───── Information shown

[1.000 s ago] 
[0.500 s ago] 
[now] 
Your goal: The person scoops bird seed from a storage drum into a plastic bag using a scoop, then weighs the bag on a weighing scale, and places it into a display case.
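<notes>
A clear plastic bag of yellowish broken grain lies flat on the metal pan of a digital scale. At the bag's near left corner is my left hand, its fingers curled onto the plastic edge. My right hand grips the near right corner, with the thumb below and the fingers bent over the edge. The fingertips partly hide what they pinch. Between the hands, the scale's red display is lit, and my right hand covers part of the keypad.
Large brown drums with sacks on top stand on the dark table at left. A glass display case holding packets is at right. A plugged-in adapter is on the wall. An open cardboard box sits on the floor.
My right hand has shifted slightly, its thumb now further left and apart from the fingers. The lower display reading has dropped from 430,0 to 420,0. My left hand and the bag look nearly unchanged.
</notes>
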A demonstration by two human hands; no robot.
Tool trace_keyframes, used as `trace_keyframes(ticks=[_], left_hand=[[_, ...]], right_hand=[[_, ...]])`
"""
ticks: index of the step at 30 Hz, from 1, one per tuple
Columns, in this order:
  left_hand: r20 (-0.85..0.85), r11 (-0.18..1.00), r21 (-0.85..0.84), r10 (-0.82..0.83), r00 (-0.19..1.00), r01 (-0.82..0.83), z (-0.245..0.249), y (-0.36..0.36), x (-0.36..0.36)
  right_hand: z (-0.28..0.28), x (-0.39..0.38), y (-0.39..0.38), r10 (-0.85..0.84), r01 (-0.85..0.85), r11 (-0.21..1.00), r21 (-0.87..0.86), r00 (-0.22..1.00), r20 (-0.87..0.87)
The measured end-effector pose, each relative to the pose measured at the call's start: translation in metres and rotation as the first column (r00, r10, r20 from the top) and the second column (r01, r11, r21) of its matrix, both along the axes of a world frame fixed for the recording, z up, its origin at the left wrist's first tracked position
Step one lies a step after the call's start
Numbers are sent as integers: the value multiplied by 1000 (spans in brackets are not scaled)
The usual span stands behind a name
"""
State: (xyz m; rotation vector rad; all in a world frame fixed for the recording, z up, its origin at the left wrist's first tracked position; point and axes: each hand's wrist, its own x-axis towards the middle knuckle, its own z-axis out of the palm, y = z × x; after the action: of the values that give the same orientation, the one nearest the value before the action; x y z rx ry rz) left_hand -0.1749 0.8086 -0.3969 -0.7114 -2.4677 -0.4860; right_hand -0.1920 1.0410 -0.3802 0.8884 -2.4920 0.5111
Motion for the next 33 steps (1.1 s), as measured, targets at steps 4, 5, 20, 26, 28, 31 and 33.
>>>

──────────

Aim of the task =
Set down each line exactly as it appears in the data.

Answer section =
[1.000 s ago] 
[0.500 s ago] 
[now] 
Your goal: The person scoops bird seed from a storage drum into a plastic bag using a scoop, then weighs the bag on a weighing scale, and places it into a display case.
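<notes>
A clear plastic bag of yellowish broken grain lies flat on the metal pan of a digital scale. At the bag's near left corner is my left hand, its fingers curled onto the plastic edge. My right hand grips the near right corner, with the thumb below and the fingers bent over the edge. The fingertips partly hide what they pinch. Between the hands, the scale's red display is lit, and my right hand covers part of the keypad.
Large brown drums with sacks on top stand on the dark table at left. A glass display case holding packets is at right. A plugged-in adapter is on the wall. An open cardboard box sits on the floor.
My right hand has shifted slightly, its thumb now further left and apart from the fingers. The lower display reading has dropped from 430,0 to 420,0. My left hand and the bag look nearly unchanged.
</notes>
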A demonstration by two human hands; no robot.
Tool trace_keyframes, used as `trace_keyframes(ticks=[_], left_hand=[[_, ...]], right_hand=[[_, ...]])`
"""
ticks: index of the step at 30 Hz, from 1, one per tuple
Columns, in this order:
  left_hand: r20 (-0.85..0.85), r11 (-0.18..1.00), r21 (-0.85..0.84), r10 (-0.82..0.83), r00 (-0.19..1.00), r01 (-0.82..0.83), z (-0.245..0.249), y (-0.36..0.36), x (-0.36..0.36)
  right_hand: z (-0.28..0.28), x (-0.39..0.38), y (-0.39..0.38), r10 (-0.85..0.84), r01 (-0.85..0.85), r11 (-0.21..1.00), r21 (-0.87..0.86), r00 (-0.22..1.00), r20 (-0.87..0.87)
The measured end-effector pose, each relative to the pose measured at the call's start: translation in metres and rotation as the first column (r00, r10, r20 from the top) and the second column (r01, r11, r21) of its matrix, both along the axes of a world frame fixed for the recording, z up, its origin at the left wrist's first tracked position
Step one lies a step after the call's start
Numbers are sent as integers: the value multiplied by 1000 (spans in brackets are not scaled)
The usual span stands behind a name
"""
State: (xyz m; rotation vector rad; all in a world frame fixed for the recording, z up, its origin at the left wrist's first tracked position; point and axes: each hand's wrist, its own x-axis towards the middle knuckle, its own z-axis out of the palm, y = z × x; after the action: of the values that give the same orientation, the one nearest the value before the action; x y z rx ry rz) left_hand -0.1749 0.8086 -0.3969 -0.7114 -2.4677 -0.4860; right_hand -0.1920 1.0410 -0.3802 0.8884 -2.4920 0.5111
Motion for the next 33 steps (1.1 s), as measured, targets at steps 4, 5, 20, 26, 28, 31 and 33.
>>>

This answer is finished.